This forging mould through protection machanism's setting, has realized when installation positioning mechanism, can protect positioning mechanism through protection machanism to protection positioning mechanism is difficult for being damaged when the installation, and then has promoted positioning mechanism's life, and the setting that the location awl diameter is less than the reference column diameter among the positioning mechanism simultaneously has realized positioning mechanism's of being convenient for installation location and spacing.

Drawings

Fig. 1 is a perspective view of the present invention;

fig. 2 is a top view of the present invention;

fig. 3 is a cross-sectional view of the present invention;

FIG. 4 is a perspective view of a forging die provided in the present invention;

FIG. 5 is a perspective view of a forging insert provided in the present invention;

fig. 6 is an exploded view of the positioning mechanism and the protection mechanism provided by the present invention;

fig. 7 is a perspective view of the positioning mechanism provided by the present invention;

fig. 8 is a bottom view of the protection mechanism provided by the present invention.

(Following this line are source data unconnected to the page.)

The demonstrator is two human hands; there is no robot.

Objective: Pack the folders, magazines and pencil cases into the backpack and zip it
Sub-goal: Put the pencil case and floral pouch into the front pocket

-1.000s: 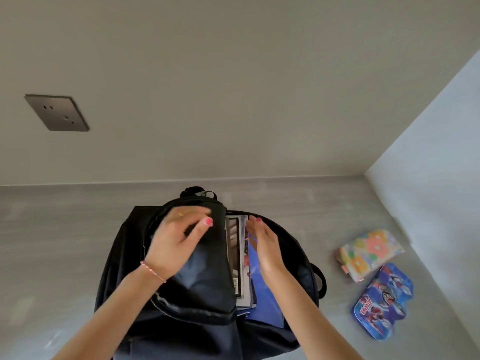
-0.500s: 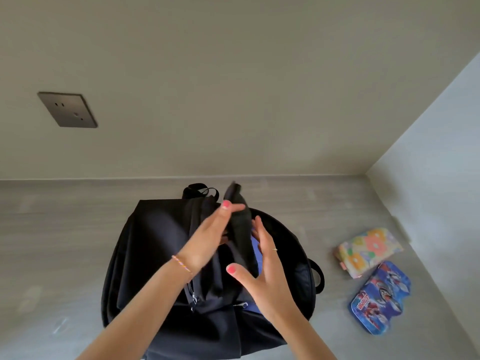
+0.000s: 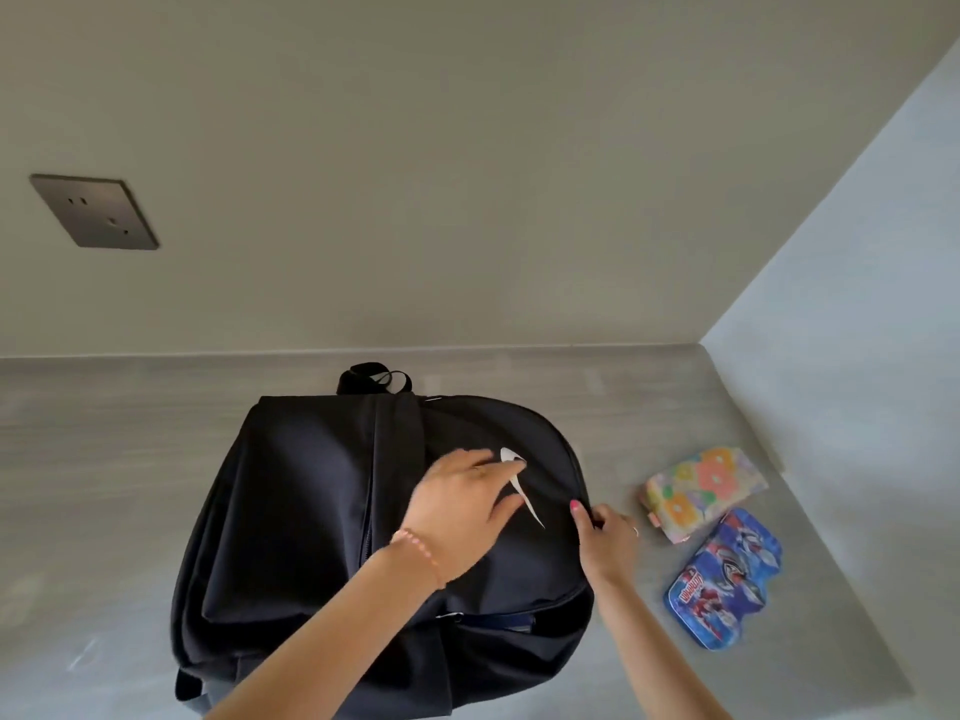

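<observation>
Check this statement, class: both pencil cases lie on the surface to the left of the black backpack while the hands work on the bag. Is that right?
Not quite. The head view shows the floral pencil case and the blue pencil case on the surface to the right of the black backpack, not the left. The rest holds: the left hand and right hand are on the bag.

Counter [image 3: 130, 511] left of backpack [image 3: 311, 511] free; pencil cases [image 3: 711, 537] crowd right.
</observation>
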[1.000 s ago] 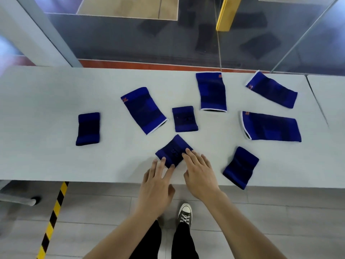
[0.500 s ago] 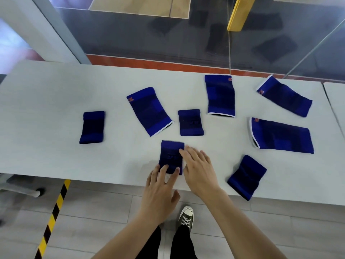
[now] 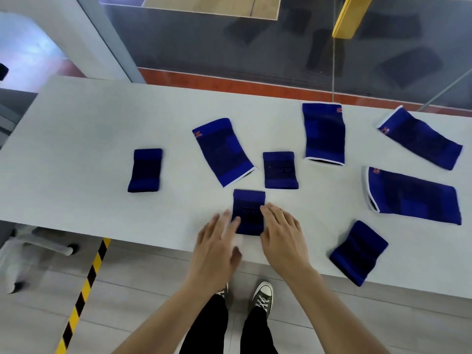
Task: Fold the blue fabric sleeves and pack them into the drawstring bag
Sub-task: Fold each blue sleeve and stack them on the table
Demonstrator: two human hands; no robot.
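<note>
Near the white table's (image 3: 76, 154) front edge lies a folded blue sleeve (image 3: 249, 210); the left hand (image 3: 217, 247) and right hand (image 3: 282, 233) flank it with flat, spread fingers touching its sides, gripping nothing. 7 other sleeves lie scattered around.

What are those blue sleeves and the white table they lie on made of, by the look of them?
The blue sleeve between the hands looks like stretchy knitted fabric: matte, with darker woven bands, lying soft and flat. The long sleeve at right shows a white hemmed edge. The table looks like smooth matte laminate, though its core cannot be told.
</note>
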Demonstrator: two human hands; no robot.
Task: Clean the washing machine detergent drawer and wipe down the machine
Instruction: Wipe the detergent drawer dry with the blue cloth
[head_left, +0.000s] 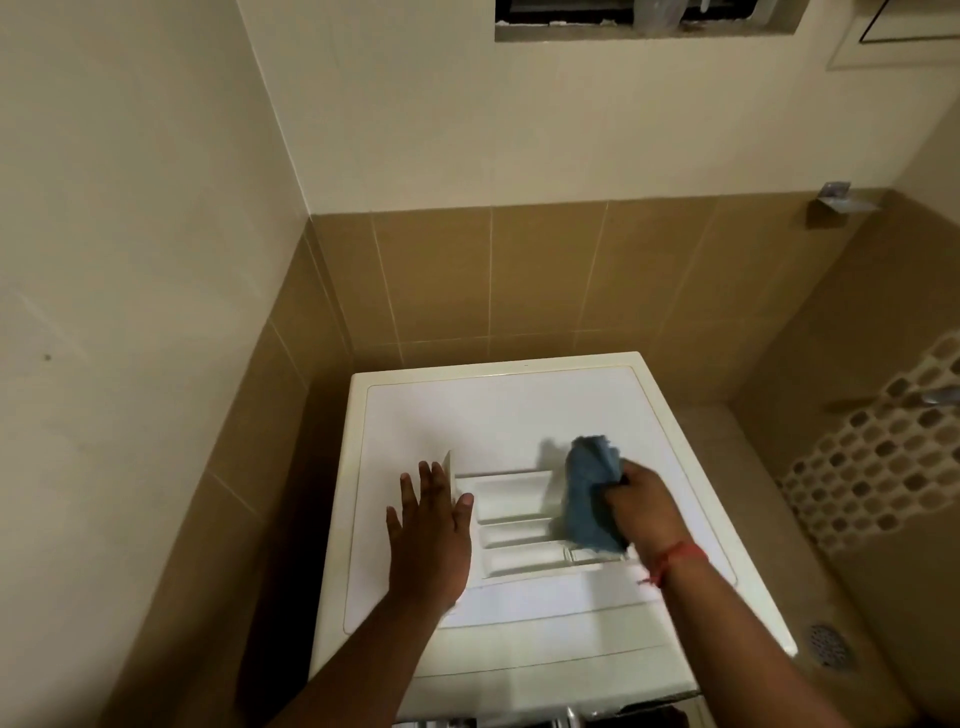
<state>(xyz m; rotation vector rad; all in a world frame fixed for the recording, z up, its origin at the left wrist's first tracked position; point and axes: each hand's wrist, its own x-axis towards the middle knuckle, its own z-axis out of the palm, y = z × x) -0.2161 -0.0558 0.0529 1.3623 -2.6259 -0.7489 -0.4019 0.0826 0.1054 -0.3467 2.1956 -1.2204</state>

In the figure: 1. forging a die; 102. an insert groove; 103. a limiting chute; 104. positioning holes; 105. a protective bath; 2. forging the insert; 202. a limiting slide bar; 203. positioning a groove; 204. a first threaded hole; 3. a positioning mechanism; 301. a positioning column; 302. knocking the block; 303. positioning a cone; 304. a butt joint groove; 305. a limiting hole; 306. a second threaded hole; 4. a protection mechanism; 401. a protection block; 402. butting columns; 403. a limiting column.

Detailed Description

The technical solutions in the embodiments of the present invention will be described clearly and completely with reference to the drawings in the embodiments of the present invention, and it is obvious that the described embodiments are only some embodiments of the present invention, not all embodiments. Based on the embodiments in the present invention, all other embodiments obtained by a person skilled in the art without creative work belong to the protection scope of the present invention.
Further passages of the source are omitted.